Genova. La procura di Genova ha chiuso le indagini su Salvatore Vetrano, il “re dei surgelati” di Palermo, ritenuto vicino a Cosa Nostra. Se in totale gli indagati. Tra loro c’è il suocero di Vetrano, Pietro Bruno, boss legato a Totò Riina.
Bruno, aveva scritto il gip, è il “reggente della consorteria mafiosa di Capaci/Isola delle Femmine, organica al “mandamento” palermitano di San Lorenzo, già detenuto presso il carcere di Marassi”. Hanno ricevuto l’avviso di conclusione indagini anche la moglie di Vetrano, Anna Bruno (difesa dalle avvocate Laura Razetto e Laura Liguori), l’imprenditore ittico genovese Mauro Castellani (difensori Eleonora Rapallini e Francesco Iacobelli), Giuseppe Licata (legali Massimo Boggio e Loredana Greco) e Sebastiana Germana (Luigi Latino e Paolo Scarcià).
Vetrano (difeso dagli avvocati Razetto e Alessandro Vaccaro) era stato estradato dalla Spagna ed è l’unico a cui i pm Federico Manotti e Giancarlo Vona contestano l’aggravante mafiosa.

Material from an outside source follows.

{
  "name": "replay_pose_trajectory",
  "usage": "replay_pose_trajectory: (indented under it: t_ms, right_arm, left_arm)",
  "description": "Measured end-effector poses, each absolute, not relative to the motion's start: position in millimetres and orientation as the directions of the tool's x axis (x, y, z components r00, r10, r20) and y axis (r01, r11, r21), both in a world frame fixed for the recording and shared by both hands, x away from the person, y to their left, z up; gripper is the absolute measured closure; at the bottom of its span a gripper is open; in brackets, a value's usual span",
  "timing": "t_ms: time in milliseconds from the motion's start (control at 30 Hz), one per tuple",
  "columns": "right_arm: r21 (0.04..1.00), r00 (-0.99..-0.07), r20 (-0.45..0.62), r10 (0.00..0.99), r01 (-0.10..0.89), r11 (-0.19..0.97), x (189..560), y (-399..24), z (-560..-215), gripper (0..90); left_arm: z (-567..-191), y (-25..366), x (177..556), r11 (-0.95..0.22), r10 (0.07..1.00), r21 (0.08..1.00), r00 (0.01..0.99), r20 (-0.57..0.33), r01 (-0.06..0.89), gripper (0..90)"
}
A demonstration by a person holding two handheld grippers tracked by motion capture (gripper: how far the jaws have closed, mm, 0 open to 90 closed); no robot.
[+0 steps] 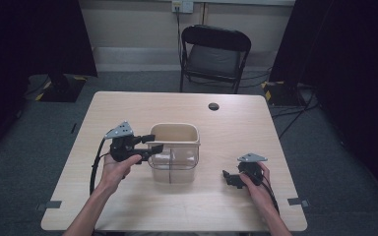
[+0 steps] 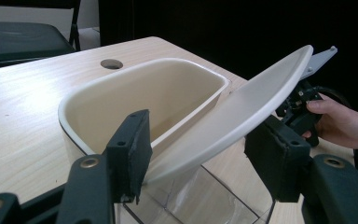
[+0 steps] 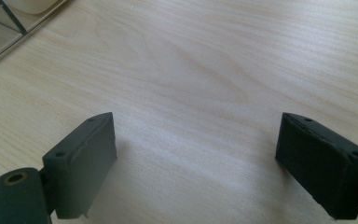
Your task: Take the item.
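Observation:
A clear plastic box (image 1: 173, 164) with a cream insert (image 1: 174, 129) stands mid-table. In the left gripper view the insert (image 2: 74, 105) is an open tub, and a cream lid (image 2: 256, 93) leans tilted over its near right corner. My left gripper (image 1: 152, 143) is at the box's left rim, open, and the lid's lower edge lies between its jaws (image 2: 200, 156). I cannot tell whether either pad touches the lid. My right gripper (image 1: 232, 178) rests low on the table to the right of the box. It stands open over bare wood (image 3: 196, 158).
The wooden table (image 1: 128, 105) has a round cable hole (image 1: 213, 106) at the back. A black folding chair (image 1: 215, 54) stands behind it. Dark curtains hang on both sides, and cables run over the floor at the right. The box's corner (image 3: 9, 28) shows in the right gripper view.

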State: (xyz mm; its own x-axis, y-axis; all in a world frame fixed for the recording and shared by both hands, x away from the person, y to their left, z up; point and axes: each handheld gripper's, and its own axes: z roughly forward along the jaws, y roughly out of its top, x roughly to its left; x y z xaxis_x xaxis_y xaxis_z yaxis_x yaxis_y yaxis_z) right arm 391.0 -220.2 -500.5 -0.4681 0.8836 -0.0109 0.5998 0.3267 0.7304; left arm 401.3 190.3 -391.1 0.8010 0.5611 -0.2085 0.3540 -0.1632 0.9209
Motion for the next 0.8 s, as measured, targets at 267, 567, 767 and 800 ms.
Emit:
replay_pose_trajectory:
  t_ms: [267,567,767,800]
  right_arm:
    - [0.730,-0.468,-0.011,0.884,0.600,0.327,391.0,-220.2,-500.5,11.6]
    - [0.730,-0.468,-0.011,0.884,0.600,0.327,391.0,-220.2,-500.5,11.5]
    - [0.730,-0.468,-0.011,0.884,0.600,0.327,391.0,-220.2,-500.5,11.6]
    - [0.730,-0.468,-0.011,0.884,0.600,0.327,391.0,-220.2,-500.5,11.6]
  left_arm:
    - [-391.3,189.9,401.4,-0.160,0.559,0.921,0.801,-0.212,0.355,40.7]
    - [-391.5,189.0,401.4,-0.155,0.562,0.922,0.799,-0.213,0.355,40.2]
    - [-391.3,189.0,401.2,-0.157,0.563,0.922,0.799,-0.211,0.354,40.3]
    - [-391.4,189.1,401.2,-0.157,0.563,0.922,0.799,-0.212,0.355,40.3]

Per gli altri le accuse, a vario titolo sono associazione per delinquere, trasferimento fraudolento di valori, autoriciclaggio, dichiarazione fraudolenta mediante uso di fatture per operazioni inesistenti, dichiarazione infedele, omessa dichiarazione, emissione di fatture per operazioni inesistenti e omesso versamento Iva aggravati dalla transnazionalità.

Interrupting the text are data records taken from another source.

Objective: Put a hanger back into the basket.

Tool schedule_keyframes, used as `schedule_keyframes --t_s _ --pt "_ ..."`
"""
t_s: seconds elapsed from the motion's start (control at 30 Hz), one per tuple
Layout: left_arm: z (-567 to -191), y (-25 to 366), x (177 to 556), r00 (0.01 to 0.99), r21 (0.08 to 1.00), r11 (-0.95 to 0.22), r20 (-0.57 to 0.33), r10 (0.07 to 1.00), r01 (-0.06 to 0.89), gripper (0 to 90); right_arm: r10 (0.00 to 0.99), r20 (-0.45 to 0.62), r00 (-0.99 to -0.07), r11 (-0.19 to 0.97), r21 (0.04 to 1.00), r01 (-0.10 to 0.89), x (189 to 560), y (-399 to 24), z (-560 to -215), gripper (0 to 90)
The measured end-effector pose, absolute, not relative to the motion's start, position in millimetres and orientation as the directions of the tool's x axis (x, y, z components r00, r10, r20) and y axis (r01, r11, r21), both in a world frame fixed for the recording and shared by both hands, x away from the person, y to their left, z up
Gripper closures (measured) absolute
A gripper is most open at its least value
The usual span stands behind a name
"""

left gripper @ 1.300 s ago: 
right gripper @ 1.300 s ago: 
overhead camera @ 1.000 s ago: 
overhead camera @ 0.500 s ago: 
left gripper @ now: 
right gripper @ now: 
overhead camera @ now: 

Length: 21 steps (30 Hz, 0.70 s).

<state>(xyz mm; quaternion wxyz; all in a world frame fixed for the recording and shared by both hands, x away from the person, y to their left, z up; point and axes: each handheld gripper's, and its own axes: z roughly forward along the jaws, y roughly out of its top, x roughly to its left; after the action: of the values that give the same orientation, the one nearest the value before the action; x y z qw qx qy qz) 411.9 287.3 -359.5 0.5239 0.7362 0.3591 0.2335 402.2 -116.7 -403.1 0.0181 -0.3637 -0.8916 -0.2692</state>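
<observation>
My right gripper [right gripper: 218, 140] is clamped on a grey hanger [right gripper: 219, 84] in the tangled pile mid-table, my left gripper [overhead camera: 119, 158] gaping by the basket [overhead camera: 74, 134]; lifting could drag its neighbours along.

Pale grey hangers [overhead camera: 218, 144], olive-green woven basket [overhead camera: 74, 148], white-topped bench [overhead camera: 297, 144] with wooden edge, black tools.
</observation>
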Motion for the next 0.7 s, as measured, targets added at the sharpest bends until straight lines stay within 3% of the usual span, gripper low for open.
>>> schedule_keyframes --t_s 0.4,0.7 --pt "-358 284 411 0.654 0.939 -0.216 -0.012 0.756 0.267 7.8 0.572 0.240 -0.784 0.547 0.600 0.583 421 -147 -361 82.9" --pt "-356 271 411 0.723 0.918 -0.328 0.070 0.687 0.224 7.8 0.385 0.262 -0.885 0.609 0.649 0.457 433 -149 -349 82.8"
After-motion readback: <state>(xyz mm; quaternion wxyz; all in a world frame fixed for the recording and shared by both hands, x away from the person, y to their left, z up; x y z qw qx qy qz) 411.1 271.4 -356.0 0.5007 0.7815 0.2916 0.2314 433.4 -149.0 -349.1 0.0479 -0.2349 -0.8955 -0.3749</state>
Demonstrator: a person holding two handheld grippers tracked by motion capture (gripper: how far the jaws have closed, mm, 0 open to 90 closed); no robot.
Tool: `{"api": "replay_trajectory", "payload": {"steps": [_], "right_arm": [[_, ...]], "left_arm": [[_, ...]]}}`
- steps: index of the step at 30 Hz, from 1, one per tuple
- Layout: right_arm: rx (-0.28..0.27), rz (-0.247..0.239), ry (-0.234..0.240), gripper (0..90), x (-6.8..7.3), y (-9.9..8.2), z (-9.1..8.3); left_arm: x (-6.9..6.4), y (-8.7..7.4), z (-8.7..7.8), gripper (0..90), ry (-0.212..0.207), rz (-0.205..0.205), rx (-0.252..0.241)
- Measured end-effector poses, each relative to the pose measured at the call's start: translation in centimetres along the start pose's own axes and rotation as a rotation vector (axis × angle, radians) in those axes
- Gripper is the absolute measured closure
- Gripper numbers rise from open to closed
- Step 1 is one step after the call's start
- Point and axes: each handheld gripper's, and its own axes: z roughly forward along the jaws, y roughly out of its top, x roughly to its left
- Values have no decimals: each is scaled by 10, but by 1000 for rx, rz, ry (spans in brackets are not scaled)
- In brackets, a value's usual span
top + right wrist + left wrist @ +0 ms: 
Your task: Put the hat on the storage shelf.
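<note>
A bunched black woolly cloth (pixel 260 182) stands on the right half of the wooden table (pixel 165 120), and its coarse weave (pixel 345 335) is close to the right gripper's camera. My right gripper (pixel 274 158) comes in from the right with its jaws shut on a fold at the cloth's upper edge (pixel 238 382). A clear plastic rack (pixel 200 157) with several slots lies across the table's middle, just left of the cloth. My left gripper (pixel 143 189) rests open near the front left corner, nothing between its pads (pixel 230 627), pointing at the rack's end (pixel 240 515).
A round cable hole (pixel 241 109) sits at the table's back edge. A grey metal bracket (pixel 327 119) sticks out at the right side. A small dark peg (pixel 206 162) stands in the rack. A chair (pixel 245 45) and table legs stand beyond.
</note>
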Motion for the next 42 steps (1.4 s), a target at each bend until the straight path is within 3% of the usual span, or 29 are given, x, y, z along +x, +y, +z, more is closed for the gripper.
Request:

A Pietro Bruno è contestata la ricettazione e la mancata comunicazione della variazione patrimoniale per persona sottoposta alla sorveglianza speciale. I pm, in particolare, gli contestano di non avere comunicato di avere a disposizione oltre 125 mila euro in contanti e sei orologi di lusso del valore di circa 136 mila euro. Inoltre, l’anziano avrebbe ricevuto, in più occasioni da Vetrano circa 280 mila euro in contanti. I finanzieri avevano trovato in casa di Licata circa tre milioni in contanti.

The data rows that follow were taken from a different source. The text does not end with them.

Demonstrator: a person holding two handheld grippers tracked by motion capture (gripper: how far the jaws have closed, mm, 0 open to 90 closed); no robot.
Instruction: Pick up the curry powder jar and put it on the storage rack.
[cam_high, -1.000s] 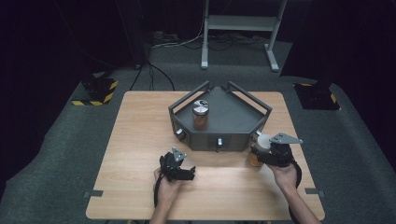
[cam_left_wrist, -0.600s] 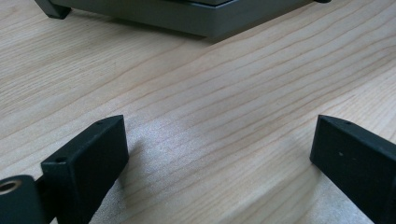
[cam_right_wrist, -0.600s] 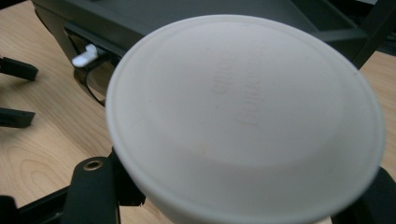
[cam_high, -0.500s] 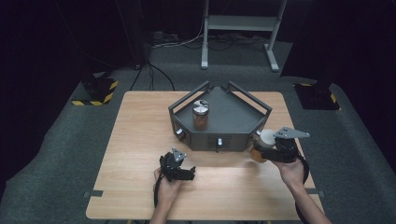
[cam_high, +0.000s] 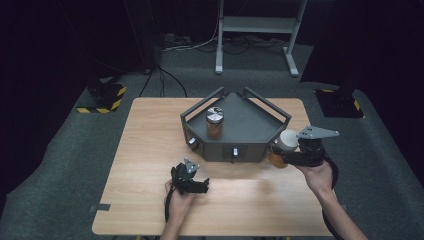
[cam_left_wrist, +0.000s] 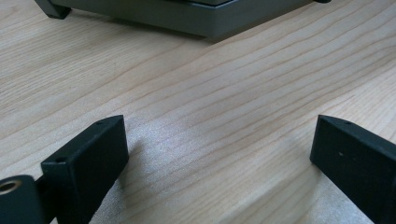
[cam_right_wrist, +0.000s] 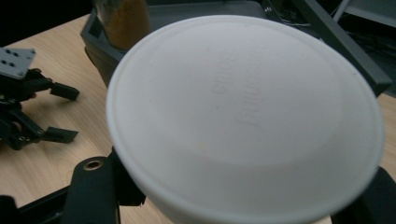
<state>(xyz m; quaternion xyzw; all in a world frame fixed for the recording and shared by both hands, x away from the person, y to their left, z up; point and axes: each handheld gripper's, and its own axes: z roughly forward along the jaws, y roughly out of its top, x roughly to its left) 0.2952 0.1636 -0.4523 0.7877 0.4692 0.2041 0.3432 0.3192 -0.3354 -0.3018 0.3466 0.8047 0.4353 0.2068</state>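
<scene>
That white-lidded jar in the right gripper looks rigid, slick and probably breakable, jaws clamped around its body below the lid, at 3 o'clock of the tray, while the left gripper sits released on the tabletop.

This looks like a lab or test studio rather than a home. A plain wooden worktop stands alone on grey carpet, with black curtains closing off the dark surroundings. Yellow-and-black hazard tape marks stand bases on the floor, cables trail across it, and a white metal equipment frame stands behind.
</scene>
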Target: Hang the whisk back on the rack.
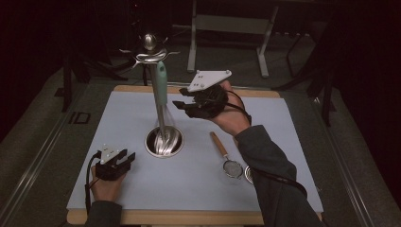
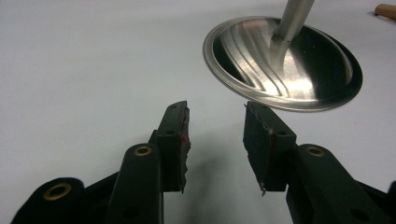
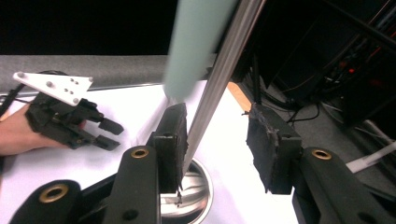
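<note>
The right tongs (image 1: 181,108) stood wide open beside the whisk (image 1: 161,90) hanging on the stand (image 1: 163,142), apparently just freed, while the left tongs (image 1: 126,159) rested open and empty on the table (image 1: 198,179).

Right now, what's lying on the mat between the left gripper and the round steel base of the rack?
Nothing: in the high view, only bare mat lies between the left gripper and the steel base. The left gripper view shows the same.
</note>
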A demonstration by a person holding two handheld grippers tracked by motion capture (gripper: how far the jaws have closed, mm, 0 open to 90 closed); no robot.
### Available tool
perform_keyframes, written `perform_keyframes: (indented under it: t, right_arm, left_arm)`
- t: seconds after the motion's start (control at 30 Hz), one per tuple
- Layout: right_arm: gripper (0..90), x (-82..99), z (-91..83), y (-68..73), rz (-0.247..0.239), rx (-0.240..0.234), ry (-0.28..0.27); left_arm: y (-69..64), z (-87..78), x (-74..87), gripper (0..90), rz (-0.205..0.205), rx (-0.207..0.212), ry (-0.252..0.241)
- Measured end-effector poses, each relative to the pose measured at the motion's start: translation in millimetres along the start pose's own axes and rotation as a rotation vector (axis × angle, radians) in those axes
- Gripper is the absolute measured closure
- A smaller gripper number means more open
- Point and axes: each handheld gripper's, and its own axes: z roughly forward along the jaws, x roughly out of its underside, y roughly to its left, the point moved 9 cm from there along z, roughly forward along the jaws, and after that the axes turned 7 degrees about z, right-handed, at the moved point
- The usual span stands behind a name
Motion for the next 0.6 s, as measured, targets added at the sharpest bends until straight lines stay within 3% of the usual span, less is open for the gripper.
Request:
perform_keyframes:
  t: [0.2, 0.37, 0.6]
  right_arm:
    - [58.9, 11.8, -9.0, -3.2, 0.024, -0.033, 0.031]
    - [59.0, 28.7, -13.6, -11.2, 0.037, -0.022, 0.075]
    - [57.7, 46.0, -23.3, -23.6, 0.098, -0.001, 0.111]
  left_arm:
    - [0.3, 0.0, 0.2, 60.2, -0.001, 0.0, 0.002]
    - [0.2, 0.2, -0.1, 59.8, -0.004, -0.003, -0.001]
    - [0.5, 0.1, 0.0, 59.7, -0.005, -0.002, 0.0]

Secondo quanto ricostruito dagli investigatori, l’associazione, attraverso società con sede in Spagna, Portogallo e Italia che avevano come amministratore di fatto e socio occulto Vetrano, ha messo in atto una serie di frodi Iva. In pratica veniva trasferito su “missing trader” (ditte cioè che omettevano il versamento dell’imposta applicata in fattura) il debito Iva derivato dalle transazioni garantendosi la possibilità di praticare prezzi al di sotto delle normali condizioni di mercato. Il denaro, provento delle fittizie intestazioni, veniva reimpiegato nelle società estere riconducibili a Vetrano.